▶ [PROVIDED MATERIAL]

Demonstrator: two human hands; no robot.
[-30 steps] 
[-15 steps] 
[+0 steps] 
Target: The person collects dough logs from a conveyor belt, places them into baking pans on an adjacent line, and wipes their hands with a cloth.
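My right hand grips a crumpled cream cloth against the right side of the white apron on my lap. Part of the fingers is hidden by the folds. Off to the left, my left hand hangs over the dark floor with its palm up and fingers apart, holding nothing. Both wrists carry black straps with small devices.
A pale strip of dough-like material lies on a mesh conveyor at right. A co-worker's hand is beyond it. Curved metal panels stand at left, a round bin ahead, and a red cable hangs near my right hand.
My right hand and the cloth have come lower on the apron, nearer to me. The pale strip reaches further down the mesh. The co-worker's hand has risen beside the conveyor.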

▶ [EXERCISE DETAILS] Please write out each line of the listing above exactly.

▶ [TASK RESPONSE]
Demonstrator: two human hands; no robot.
[-30 steps] 
[-15 steps] 
[+0 steps] 
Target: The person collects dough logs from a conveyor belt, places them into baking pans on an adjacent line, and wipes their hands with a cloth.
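My right hand grips a crumpled cream cloth against the right side of the white apron on my lap. Part of the fingers is hidden by the folds. Off to the left, my left hand hangs over the dark floor with its palm up and fingers apart, holding nothing. Both wrists carry black straps with small devices.
A pale strip of dough-like material lies on a mesh conveyor at right. A co-worker's hand is beyond it. Curved metal panels stand at left, a round bin ahead, and a red cable hangs near my right hand.
My right hand and the cloth have come lower on the apron, nearer to me. The pale strip reaches further down the mesh. The co-worker's hand has risen beside the conveyor.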

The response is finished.